The New Maine Birding Field Notes Blog by Derek Lovitch.

With the apparent demise of my Field Notes blog on Mainetoday.com, I thought it was time to begin anew. We will continue to use Facebook (www.facebook.com/freeportwildbird) for “micro-blogging,” including daily bird sightings and short trip reports, conservation news, store news, and more. Here, however, will be the new home for the lengthier essays, and especially photo-filled trip reports. I will also archive my rare bird sightings in posts here.

I am a career biologist with a lifelong passion for birds, having worked on avian research and education projects in nine states from New Jersey to Hawaii and from Florida to Michigan.

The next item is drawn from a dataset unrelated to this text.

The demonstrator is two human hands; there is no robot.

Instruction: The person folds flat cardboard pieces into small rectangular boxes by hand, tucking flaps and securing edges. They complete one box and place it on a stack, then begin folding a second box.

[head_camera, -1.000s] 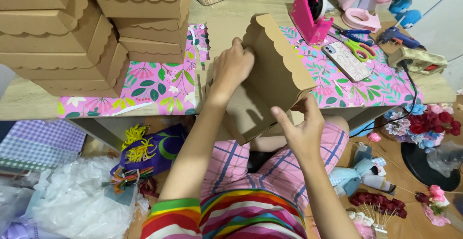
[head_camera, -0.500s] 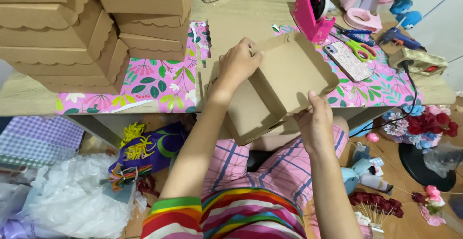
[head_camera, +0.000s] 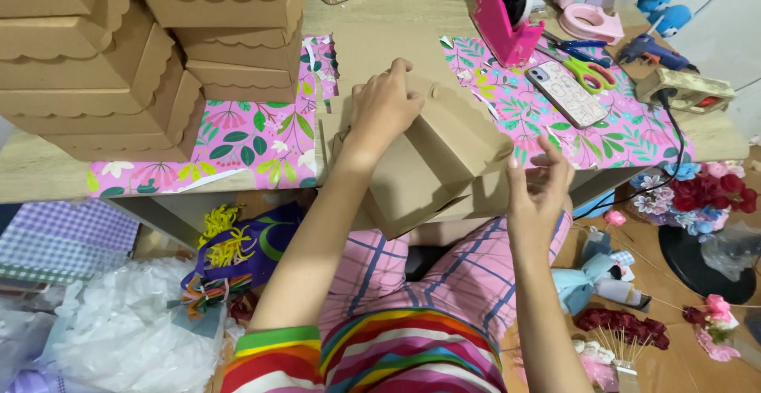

I also spent three summers as a tour guide on Alaska’s Pribilof Islands; he served as tour director in 2003, and organized and conducted the first comprehensive Fall Avian Survey in the island’s history. My wife Jeannette and I have settled down in Pownal, Maine, where we own and operate Freeport Wild Bird Supply, a retail store that caters to birders of all levels. Our store serves as a vehicle for me to continue to share his enthusiasm for birding, birds, and bird conservation.

I also serve on Pownal’s Conservation Commission, and with Jeannette founded the Bradbury Mountain Raptor Research Project, and am active with many birding and conservation issues in Maine. I also works as a consultant, performing various bird surveys in the state. Yet somehow I still find the time to bird just about every day: whether as a Senior Leader for WINGS, guiding for private clients, organizing pelagic trips, or simply working on one of my local patch lists, hardly a day goes by when I’m not in the field.

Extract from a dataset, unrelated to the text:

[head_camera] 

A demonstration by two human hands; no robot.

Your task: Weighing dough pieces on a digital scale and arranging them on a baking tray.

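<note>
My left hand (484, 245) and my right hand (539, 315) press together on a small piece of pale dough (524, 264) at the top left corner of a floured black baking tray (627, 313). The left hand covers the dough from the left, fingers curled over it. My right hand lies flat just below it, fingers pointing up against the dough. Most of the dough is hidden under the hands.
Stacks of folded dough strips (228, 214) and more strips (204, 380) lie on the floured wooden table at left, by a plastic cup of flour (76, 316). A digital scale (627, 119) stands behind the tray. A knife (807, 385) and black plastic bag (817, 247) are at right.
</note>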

My first book, titled How To Be a Better Birder, was published in March 2012 by Princeton University Press. I was also the “Tools of the Trade” Department Editor for Birding Magazine for 6 years, and my writing has also appeared in Birder’s World, Bird Observer, Bird Watcher’s Digest, NJ Audubon, and Winging It. I also authored A Birder’s Guide to Whitefish Point (Michigan) and wrote the text and designed the Birds of the Maine Backyard folding guide. Along with birding, I also enjoy hiking, exploring new natural areas, developing my native plant garden, eating, and rooting for Rutgers football. Any – and more – of those topics may appear in my ramblings on this blog at some point.

Learn more about Freeport Wild Bird Supply by visiting:

6 thoughts on “About

  1. Georgiana Rock

    We live on Potts Point in Harpswell. There are a group of about 20+ birds down here we haven’t seen before. They have been hanging around below the bird feeders. They’re quite active, quick, beautiful birds. Lots of white on their chest with a pale tan stripe from one wing across the chest to the other wing. They are a bit bigger than the common sparrow. We’re the first house on the left and the birds are also at the first house on the right.

  2. Anne Williams

    Hi Derek,
    Thinking about resident birds and how they are faring in polar vortex weather.
    Do you have any data or references about survival of cardinals, chickadees and other residents in these extreme conditions?
    Hope you and Jeanette are safe and warm.
    Best wishes,

    1. Derek Post author

      Hello Anne,
      Nice to hear from you. I do not know of any specific data or actual research in regards to effects of extreme winter conditions. Anecdotal data is a’plenty, from instances of waterfowl freezing (and dying) into ice on the Great Lakes to mass exodus of facultative migrants before and after such extreme weather. But I am unaware of any legitimate quantification of this.
      Thanks for thinking about it, though!

  3. Jeff M.

    I came here from Maine to identify a rose breasted grosneck but then I saw your cattle dog our just recently passed away and looked like she could be your dogs twin where did you get your dog?